**TASK TO CARRY OUT**
There is one span to output from the data below: the lines starting at the line with "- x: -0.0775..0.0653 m" and ending at the line with "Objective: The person". Output it exactly, ends included, nothing more.

(RECORDS FOR THIS EXERCISE Opens)

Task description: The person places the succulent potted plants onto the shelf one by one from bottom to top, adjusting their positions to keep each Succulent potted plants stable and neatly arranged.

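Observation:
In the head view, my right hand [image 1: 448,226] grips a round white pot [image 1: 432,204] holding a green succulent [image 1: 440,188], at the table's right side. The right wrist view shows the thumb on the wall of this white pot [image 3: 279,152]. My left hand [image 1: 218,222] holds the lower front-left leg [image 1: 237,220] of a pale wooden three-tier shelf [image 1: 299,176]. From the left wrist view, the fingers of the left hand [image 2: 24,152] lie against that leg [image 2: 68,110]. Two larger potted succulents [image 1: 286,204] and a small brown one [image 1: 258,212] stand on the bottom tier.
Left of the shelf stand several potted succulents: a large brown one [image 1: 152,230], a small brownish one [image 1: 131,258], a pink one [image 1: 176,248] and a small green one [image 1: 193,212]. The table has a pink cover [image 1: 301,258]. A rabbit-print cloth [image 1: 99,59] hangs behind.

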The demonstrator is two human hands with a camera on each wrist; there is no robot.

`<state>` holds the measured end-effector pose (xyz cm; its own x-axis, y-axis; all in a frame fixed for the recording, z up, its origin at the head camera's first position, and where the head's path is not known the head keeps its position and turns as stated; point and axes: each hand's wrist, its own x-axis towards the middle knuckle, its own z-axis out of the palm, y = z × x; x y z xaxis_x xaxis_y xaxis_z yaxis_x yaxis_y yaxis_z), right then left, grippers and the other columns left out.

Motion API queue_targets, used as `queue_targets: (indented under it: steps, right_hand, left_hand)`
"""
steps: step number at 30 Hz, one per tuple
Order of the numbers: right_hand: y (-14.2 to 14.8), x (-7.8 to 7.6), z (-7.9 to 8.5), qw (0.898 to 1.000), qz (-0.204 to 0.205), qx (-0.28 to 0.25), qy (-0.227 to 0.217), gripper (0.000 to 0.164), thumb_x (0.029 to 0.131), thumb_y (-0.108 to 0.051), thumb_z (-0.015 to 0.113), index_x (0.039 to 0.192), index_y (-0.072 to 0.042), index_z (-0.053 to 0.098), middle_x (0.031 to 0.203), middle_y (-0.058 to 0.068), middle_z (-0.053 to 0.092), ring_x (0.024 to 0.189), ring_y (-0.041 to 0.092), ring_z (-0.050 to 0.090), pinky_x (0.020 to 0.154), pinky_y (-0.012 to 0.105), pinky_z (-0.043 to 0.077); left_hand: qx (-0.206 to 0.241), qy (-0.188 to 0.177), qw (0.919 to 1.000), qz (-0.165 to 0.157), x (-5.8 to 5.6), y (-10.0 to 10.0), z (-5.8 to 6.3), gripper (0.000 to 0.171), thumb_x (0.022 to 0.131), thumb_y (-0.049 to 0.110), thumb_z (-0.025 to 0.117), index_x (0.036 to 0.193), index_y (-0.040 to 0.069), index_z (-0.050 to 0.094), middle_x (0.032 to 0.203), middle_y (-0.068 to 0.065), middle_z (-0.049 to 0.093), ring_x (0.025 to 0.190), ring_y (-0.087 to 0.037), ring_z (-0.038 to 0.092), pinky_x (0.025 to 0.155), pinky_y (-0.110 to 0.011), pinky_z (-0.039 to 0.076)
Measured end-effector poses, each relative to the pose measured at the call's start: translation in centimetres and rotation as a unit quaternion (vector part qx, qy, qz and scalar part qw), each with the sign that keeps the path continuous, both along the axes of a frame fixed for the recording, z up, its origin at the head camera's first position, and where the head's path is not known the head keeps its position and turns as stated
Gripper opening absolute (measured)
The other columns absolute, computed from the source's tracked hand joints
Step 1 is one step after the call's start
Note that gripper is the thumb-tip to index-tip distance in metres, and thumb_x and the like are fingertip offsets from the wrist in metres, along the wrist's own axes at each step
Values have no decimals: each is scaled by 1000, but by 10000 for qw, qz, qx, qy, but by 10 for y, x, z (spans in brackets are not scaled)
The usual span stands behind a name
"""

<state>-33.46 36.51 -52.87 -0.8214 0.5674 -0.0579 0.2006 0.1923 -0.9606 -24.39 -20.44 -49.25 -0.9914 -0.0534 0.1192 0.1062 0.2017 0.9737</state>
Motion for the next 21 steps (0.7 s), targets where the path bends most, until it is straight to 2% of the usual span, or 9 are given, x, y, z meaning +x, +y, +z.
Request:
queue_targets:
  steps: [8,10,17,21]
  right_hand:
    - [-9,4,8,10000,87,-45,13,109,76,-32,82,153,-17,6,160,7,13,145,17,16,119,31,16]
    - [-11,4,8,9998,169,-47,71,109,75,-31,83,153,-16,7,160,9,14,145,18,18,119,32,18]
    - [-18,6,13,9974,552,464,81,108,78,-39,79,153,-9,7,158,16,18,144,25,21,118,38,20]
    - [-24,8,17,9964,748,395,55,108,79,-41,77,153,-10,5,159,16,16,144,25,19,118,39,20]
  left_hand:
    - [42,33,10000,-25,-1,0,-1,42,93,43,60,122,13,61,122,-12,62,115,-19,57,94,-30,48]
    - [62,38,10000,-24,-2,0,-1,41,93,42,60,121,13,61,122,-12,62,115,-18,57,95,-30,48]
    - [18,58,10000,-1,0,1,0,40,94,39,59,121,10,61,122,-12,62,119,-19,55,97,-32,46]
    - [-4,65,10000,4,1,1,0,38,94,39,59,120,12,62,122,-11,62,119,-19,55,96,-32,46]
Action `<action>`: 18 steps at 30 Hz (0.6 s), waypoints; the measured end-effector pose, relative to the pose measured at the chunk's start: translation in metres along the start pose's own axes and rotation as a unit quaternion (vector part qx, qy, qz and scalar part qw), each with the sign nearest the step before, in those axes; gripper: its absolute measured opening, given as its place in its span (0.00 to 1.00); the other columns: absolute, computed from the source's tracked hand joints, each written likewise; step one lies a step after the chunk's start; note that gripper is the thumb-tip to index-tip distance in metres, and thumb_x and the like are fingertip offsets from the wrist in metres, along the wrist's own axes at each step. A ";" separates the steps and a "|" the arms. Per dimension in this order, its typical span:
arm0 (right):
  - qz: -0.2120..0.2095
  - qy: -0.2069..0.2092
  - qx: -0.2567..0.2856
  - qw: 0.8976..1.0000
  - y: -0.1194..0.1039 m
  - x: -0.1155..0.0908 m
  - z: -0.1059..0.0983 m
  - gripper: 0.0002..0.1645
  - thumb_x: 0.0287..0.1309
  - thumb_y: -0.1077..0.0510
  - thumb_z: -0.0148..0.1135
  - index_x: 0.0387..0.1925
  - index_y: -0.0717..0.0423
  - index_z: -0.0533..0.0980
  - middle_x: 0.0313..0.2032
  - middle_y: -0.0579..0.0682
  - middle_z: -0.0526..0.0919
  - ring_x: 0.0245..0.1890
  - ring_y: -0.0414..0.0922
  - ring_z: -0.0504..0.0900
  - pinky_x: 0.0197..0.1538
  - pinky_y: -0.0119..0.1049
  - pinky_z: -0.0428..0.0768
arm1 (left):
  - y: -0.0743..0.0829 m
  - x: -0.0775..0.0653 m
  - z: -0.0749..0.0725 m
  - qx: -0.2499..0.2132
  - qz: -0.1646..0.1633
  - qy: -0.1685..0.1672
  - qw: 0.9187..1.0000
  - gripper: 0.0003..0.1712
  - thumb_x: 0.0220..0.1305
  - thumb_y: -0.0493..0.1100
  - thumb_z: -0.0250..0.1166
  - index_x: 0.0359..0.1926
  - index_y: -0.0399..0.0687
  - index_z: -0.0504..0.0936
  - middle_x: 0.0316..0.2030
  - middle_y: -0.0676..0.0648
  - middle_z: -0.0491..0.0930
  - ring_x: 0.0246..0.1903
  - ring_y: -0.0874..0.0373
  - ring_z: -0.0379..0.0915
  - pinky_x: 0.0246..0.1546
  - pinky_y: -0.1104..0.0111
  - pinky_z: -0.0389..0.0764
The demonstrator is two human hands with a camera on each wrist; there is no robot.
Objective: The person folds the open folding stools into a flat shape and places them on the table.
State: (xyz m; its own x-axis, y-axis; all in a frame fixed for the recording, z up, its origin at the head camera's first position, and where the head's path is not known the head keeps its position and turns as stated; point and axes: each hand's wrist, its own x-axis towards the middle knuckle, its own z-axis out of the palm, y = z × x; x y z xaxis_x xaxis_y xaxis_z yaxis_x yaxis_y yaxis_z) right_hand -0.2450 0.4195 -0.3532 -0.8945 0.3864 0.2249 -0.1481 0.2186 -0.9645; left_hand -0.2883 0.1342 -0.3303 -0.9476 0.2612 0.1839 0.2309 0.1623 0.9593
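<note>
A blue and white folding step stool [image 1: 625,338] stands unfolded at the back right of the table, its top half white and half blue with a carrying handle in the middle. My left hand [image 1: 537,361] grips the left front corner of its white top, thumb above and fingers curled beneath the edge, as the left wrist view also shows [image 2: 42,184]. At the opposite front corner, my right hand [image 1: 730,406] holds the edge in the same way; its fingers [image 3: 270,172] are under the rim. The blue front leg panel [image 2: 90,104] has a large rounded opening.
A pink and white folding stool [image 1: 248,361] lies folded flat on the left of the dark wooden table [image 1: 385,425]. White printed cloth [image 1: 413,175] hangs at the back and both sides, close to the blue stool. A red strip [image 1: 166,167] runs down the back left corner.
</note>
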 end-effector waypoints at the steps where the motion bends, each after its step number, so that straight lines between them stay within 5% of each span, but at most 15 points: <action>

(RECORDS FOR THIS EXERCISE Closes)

**SOLUTION**
  - x: -0.0775..0.0653 m
  - z: -0.0749..0.0725 m
  - qx: -0.2499..0.2132
  - qz: -0.1646..0.1633
  - qy: -0.1685..0.1672
  - qw: 0.9187..1.0000
  - gripper: 0.0003..0.1712
  - thumb_x: 0.0220..0.1305
  - thumb_y: -0.0493..0.1100
  - thumb_z: -0.0250..0.1166
  - index_x: 0.0359..0.1926
  - index_y: -0.0399..0.0687
  - index_z: -0.0504..0.0936
  - middle_x: 0.0316..0.2030
  - middle_y: -0.0676..0.0648
  - middle_z: -0.0491..0.0930
  - ring_x: 0.0246..0.1903
  - ring_y: -0.0874..0.0373
  - ring_z: -0.0379..0.0915
  - pinky_x: 0.0246..0.1546
  - pinky_y: -0.1104..0.0111
  - pinky_z: -0.0389..0.0764
The demonstrator is two human hands with a camera on each wrist; there is no robot.
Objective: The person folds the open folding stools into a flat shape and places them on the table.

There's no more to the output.